WORK TO COMPLETE -
The reply should consist of the line containing "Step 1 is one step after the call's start" and all lines after it in the listing below, reproduced exactly and nothing more.
┄┄┄┄┄┄┄┄┄┄
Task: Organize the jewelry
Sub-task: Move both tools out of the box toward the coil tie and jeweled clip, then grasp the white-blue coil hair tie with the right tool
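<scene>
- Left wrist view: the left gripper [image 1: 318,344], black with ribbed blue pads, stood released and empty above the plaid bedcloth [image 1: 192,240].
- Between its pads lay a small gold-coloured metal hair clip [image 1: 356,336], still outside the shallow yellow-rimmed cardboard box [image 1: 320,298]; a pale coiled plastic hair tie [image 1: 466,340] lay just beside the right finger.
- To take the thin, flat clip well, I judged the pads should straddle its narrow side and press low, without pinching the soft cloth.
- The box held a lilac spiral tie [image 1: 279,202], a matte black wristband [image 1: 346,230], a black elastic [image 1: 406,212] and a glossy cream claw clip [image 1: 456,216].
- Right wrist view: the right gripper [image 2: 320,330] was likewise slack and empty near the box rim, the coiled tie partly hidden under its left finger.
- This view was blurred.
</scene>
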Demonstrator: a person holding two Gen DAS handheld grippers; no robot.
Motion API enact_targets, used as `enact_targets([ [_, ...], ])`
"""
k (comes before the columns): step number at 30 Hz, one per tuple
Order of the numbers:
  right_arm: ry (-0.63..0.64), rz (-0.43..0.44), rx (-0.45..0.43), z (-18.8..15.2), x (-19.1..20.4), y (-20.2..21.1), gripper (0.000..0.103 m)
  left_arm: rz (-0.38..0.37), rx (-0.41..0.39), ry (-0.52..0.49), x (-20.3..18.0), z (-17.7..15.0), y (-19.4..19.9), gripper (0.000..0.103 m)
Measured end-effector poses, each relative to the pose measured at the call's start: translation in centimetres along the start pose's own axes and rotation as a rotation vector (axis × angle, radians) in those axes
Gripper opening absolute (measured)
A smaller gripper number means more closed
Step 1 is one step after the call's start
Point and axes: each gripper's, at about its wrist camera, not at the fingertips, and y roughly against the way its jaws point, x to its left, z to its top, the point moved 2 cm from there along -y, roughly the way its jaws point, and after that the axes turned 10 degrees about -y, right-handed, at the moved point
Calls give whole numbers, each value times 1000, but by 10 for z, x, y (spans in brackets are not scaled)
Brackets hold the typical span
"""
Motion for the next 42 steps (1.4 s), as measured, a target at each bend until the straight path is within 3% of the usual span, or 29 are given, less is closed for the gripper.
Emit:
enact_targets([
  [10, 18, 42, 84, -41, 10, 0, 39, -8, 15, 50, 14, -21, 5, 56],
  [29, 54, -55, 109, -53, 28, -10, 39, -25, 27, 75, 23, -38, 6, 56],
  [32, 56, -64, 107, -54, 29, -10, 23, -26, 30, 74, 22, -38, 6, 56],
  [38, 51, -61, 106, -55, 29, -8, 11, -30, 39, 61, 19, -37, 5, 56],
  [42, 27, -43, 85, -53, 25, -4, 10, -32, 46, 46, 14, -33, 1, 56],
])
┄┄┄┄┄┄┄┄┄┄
TASK RESULT -
Step 1 is one step after the call's start
Point and axes: each gripper's, at about its wrist camera, not at the fingertips, and y roughly against the way its jaws point, x to its left, z to its top, the point moved 2 cm from there along -y, roughly the way its jaws point, and after that the axes turned 10 degrees about -y, right-handed, at the moved point
Calls give whole numbers, each value times 1000, but by 10 for z, x, y (spans in brackets are not scaled)
Brackets hold the typical span
"""
Motion for the next 42 steps (1.4 s), as measured, a target at each bend until the straight path is within 3% of the usual span, or 29 are given, less is closed for the gripper.
Emit:
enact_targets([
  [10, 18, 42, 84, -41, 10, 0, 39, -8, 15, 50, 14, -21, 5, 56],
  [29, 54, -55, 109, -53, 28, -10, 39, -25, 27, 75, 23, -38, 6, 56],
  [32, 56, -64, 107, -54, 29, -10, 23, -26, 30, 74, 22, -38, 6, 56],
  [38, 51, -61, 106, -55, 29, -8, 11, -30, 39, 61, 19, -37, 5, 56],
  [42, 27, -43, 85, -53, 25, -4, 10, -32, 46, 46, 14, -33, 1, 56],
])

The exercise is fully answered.